Прекрасная Отеро - Кармен Посадас 15 стр.


"В то время Белла Отеро жила в частном отеле на улице Фортуни, где организовывала роскошные вечера. После ужина мы все прошли в зимний сад, где была установлена рулетка. "Ни в коем случае не играйте, – вспоминает Жак Шарль слова Отеро, пожалевшей его молодость, – садитесь за мной, будете моим партнером".
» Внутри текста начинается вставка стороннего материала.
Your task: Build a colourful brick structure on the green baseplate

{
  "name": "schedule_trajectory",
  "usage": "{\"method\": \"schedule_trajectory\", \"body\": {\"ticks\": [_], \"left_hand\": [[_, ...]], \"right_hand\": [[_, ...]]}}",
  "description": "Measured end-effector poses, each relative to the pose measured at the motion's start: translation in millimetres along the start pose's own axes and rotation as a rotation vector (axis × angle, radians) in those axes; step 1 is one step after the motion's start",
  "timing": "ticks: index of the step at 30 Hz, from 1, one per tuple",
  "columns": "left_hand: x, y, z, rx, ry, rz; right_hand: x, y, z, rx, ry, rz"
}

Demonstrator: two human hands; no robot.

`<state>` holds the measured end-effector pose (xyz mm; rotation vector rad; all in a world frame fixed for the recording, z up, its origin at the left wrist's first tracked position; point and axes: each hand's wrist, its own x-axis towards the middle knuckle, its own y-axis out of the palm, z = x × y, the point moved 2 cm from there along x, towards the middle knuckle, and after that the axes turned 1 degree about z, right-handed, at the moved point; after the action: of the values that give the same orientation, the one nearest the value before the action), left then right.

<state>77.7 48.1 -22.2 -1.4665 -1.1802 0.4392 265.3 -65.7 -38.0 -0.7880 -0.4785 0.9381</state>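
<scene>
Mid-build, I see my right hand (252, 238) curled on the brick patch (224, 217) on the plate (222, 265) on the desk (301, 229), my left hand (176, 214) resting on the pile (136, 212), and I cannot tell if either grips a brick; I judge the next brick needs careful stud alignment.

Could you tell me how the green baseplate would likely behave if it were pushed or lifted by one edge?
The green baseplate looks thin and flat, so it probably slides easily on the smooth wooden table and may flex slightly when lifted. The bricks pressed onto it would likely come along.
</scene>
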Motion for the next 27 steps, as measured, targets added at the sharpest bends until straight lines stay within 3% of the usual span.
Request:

За час, – заключает Шарль, – я выиграл больше, чем получал за целый год работы".

* * *

Пока любовники оплачивали расходы Каролины, у нее был неисчерпаемый источник средств для игры. Но она не жалела и собственных денег. Со временем в сточную канаву рулетки помимо целого состояния наличными попали все драгоценности, полученные от поклонников: колье Марии Антуанетты и другое, принадлежавшее Евгении де Монтихо; ожерелье Леониды ле Бланк; нить черного жемчуга весом два килограмма, подарок восточного принца; диадема с тридцатью бриллиантами в три ряда, чайный сервиз из чистого золота, подаренный царем Николаем; туда же ушли другие ценные вещи – четыре колье из двух бриллиантовых нитей, восемь рубиновых браслетов, несколько сапфиров и бриллиантов, десять рубиновых кабошонов по пятьдесят карат, несколько солитеров и прочие, менее значительные украшения, которые она продала за бесценок. К этому нужно прибавить еще некоторое движимое и недвижимое имущество: дом в Остенде, подарок короля Бельгии Леопольда; другой дом – на Черном море, знак внимания царя Николая II; третий – в Триэле на Сене; яхта, подаренная Вильямом Вандербильтом; маленький отель в Париже и два дома на Лазурном берегу; а еще остров, полученный в дар от японского императора. Та же участь ожидала и двести сорок бриллиантов знаменитого болеро, из которого Картье изготовил Белле колье и лиф: она продала его камень за камнем, оставив себе на память лишь крошечный бриллиантик.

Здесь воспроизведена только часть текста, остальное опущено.